Written by: Brett Cisler
For the last 21 years, Brett Cisler has served as a real estate advisor specializing in representing a large portfolio of clients and tenants in Central Ohio. Brett maximizes his clients’ real estate investments through his comprehensive strategic approach to the business, while leveraging Colliers International’s strong research and marketing team to maintain the most up-to-date knowledge of the market. Keep reading to get Brett’s take and more information on the recent rise in office sublease space.
80% of available sublease space is in Class A & B buildings. How do you think this will impact asking rents for these types of properties?
Sublease rates are typically below the market rate, so I think they will eventually push overall rates down as these spaces try to compete.
Currently, the majority of available sublease spaces are in the CBD, Dublin and Worthington. Does this surprise you? Why or why not? Do you anticipate an increase in another area in the future?
This does not surprise me. Downtown, Dublin and Worthington are where a large majority of space is located, as well as several of the largest organizations that are still fully working from home. Northeast Columbus will most likely see an increase in sublease availability, as that area has a lot of moving pieces. Alliance Data Systems is subleasing multiple large spaces and it is rumored that others are coming.

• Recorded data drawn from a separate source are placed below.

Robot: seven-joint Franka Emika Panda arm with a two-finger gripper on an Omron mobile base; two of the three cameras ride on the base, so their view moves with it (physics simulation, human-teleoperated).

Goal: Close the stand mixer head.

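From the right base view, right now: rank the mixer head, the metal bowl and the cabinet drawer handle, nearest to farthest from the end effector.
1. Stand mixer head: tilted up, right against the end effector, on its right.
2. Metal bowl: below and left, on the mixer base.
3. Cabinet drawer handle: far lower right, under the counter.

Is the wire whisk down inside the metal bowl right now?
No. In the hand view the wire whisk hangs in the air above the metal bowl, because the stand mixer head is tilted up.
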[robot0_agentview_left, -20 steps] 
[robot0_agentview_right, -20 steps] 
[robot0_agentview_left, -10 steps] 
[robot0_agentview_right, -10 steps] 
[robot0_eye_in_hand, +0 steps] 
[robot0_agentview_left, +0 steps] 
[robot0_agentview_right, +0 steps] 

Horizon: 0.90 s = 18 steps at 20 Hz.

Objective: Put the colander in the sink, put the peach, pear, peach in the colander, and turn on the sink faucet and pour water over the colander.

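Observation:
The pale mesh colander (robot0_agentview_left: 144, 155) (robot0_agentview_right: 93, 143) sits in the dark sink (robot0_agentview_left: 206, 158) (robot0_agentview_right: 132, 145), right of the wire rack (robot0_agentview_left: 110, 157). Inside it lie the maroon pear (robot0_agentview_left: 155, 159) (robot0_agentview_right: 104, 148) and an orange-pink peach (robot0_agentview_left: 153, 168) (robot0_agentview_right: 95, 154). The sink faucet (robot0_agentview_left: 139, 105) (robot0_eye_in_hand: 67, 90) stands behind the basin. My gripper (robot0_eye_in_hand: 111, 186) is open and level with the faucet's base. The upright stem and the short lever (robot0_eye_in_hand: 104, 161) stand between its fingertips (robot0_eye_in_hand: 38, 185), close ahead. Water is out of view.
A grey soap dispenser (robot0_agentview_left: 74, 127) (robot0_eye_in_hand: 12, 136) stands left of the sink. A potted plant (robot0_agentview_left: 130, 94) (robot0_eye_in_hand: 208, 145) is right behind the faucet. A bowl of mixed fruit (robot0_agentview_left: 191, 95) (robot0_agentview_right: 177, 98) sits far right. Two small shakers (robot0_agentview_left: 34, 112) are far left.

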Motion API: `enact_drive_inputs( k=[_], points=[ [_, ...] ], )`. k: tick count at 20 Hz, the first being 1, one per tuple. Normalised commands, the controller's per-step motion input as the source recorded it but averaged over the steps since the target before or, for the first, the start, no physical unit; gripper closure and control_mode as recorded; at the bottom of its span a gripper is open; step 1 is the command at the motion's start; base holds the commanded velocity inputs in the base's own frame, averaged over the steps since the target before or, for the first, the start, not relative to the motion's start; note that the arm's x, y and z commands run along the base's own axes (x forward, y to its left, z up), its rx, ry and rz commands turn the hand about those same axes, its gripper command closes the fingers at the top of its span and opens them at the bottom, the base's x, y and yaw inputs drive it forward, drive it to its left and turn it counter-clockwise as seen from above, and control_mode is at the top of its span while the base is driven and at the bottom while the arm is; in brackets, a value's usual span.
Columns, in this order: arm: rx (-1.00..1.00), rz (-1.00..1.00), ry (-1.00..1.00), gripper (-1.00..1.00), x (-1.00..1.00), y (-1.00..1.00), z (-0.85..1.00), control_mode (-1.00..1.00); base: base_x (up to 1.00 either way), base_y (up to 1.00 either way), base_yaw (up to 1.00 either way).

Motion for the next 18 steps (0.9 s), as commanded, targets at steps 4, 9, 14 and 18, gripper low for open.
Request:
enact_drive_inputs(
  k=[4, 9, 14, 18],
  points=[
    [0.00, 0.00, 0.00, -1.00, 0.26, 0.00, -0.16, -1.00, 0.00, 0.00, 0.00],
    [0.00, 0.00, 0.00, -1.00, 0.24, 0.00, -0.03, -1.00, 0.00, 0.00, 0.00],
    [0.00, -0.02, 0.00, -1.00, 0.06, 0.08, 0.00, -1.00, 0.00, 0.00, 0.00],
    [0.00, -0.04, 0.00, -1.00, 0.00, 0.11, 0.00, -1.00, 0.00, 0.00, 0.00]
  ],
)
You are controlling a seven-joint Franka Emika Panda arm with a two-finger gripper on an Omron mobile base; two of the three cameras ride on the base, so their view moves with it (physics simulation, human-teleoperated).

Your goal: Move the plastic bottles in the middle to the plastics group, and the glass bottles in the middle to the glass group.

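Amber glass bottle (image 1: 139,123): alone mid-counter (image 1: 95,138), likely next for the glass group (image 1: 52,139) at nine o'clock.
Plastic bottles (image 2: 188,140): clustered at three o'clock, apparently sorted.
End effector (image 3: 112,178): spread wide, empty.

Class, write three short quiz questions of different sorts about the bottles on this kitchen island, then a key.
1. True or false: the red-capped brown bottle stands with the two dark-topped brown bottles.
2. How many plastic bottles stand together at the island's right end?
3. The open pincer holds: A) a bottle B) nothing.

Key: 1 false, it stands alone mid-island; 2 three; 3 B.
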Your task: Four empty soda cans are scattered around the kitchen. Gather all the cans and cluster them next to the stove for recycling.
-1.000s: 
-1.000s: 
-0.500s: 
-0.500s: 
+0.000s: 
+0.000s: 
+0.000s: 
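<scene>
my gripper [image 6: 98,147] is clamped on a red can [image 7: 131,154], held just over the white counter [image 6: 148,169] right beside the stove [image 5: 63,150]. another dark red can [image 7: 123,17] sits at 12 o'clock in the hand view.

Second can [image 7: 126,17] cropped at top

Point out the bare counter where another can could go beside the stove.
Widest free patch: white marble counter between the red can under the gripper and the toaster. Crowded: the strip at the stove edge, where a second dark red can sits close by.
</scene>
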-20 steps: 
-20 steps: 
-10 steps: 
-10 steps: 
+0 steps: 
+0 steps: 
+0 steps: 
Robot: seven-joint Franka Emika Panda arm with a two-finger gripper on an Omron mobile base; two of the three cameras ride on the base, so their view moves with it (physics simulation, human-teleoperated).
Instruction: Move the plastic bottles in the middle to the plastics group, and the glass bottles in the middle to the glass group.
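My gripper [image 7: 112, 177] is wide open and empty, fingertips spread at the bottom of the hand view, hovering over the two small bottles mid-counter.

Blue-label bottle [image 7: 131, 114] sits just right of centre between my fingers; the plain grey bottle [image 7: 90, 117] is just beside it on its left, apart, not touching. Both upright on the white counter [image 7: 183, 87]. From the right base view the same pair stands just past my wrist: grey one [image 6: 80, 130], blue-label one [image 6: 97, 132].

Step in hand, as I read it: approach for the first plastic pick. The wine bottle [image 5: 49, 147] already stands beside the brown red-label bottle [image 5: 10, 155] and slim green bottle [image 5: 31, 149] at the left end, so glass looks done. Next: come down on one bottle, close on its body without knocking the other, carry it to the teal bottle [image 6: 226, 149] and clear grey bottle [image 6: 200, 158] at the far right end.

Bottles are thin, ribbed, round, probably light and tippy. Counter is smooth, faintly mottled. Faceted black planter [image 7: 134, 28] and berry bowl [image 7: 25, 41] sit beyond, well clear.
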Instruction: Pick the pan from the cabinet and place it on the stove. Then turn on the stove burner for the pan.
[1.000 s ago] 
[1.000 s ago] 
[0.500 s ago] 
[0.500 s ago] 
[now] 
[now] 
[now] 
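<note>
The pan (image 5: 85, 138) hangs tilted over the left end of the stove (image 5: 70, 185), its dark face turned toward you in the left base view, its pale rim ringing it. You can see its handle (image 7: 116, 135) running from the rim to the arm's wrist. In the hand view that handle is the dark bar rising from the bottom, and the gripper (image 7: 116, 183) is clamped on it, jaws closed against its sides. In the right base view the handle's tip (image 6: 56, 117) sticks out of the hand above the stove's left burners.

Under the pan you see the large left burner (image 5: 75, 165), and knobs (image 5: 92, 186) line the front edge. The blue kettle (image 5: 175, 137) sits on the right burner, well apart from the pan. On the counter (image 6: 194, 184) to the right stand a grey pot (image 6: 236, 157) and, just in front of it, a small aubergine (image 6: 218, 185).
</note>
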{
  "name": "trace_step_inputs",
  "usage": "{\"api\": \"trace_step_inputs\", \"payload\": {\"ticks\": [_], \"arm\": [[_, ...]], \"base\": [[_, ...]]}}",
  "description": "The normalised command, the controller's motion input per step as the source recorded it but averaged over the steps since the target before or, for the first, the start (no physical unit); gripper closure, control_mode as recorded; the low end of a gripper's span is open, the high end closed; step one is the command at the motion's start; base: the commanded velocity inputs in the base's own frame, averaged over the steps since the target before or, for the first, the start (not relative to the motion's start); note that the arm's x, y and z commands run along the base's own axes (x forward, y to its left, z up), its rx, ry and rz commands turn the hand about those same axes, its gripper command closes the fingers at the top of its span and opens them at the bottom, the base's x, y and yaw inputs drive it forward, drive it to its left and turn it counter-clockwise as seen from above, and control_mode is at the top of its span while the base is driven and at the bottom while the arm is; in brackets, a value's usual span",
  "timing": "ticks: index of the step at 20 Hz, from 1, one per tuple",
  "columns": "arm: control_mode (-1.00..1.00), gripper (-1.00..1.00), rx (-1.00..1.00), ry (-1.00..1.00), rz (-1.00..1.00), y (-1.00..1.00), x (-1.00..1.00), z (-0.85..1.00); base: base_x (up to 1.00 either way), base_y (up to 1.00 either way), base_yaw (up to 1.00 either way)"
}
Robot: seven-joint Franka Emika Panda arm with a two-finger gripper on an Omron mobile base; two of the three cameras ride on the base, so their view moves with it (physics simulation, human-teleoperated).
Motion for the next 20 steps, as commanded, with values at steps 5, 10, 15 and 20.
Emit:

What do you think landlords will have to do to compete with this sublease space on the market?
Landlords will offer longer terms with more certainty, as well as more willingness to complete TI (tenant improvement). Sublease spaces will typically not offer tenant improvements but will reduce rent and, a lot of times, include furniture in the space. Ultimately, this will push rental rates down for the overall market.
How do you anticipate this influx of sublease space affecting vacancy and leasing activity in Columbus?
In coming quarters, this will increase vacancy and competition for tenants looking for space.